- **Exercise**
Would you please give all the lines below again, exactly as they stand?

-- Provided material follows --

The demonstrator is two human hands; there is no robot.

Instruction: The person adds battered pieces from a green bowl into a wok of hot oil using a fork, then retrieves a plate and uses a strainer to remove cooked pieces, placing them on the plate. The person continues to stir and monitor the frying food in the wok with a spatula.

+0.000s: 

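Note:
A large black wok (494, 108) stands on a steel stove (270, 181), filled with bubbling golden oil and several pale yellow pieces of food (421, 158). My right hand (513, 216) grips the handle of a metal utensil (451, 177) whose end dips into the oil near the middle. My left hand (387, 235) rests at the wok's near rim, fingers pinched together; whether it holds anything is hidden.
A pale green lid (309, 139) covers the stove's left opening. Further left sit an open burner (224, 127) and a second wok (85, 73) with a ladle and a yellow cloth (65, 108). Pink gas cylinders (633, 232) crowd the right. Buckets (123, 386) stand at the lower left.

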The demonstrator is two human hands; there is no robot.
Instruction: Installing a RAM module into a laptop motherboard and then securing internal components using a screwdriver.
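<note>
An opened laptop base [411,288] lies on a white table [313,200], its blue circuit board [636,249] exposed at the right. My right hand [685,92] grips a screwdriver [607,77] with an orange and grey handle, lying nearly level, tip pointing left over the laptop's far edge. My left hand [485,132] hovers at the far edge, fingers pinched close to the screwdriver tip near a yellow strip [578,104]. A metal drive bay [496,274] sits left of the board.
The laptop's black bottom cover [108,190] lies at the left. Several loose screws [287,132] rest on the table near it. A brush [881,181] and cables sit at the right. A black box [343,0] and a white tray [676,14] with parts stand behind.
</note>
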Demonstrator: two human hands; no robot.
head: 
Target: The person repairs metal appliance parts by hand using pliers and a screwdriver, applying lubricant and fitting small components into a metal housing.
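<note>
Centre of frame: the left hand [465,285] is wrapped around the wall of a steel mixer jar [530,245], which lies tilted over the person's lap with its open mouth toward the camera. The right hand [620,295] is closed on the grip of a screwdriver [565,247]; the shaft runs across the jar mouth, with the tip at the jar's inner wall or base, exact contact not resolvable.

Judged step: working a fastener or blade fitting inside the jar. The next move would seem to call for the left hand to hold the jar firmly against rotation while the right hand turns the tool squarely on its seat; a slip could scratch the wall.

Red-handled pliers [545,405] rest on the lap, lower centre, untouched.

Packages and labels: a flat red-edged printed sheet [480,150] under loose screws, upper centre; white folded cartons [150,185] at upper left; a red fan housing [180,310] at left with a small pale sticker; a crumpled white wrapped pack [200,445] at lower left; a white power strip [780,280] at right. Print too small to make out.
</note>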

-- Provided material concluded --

- **Task answer**
The demonstrator is two human hands; there is no robot.

Instruction: The person adds battered pieces from a green bowl into a wok of hot oil using a fork, then retrieves a plate and uses a strainer to remove cooked pieces, placing them on the plate. The person continues to stir and monitor the frying food in the wok with a spatula.

+0.000s: 

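Note:
A large black wok (494, 108) stands on a steel stove (270, 181), filled with bubbling golden oil and several pale yellow pieces of food (421, 158). My right hand (513, 216) grips the handle of a metal utensil (451, 177) whose end dips into the oil near the middle. My left hand (387, 235) rests at the wok's near rim, fingers pinched together; whether it holds anything is hidden.
A pale green lid (309, 139) covers the stove's left opening. Further left sit an open burner (224, 127) and a second wok (85, 73) with a ladle and a yellow cloth (65, 108). Pink gas cylinders (633, 232) crowd the right. Buckets (123, 386) stand at the lower left.
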
The demonstrator is two human hands; there is no robot.
Instruction: Installing a RAM module into a laptop motherboard and then securing internal components using a screwdriver.
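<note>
An opened laptop base [411,288] lies on a white table [313,200], its blue circuit board [636,249] exposed at the right. My right hand [685,92] grips a screwdriver [607,77] with an orange and grey handle, lying nearly level, tip pointing left over the laptop's far edge. My left hand [485,132] hovers at the far edge, fingers pinched close to the screwdriver tip near a yellow strip [578,104]. A metal drive bay [496,274] sits left of the board.
The laptop's black bottom cover [108,190] lies at the left. Several loose screws [287,132] rest on the table near it. A brush [881,181] and cables sit at the right. A black box [343,0] and a white tray [676,14] with parts stand behind.
</note>
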Demonstrator: two human hands; no robot.
head: 
Target: The person repairs metal appliance parts by hand using pliers and a screwdriver, applying lubricant and fitting small components into a metal housing.
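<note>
Centre of frame: the left hand [465,285] is wrapped around the wall of a steel mixer jar [530,245], which lies tilted over the person's lap with its open mouth toward the camera. The right hand [620,295] is closed on the grip of a screwdriver [565,247]; the shaft runs across the jar mouth, with the tip at the jar's inner wall or base, exact contact not resolvable.

Judged step: working a fastener or blade fitting inside the jar. The next move would seem to call for the left hand to hold the jar firmly against rotation while the right hand turns the tool squarely on its seat; a slip could scratch the wall.

Red-handled pliers [545,405] rest on the lap, lower centre, untouched.

Packages and labels: a flat red-edged printed sheet [480,150] under loose screws, upper centre; white folded cartons [150,185] at upper left; a red fan housing [180,310] at left with a small pale sticker; a crumpled white wrapped pack [200,445] at lower left; a white power strip [780,280] at right. Print too small to make out.
</note>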

No more output remains.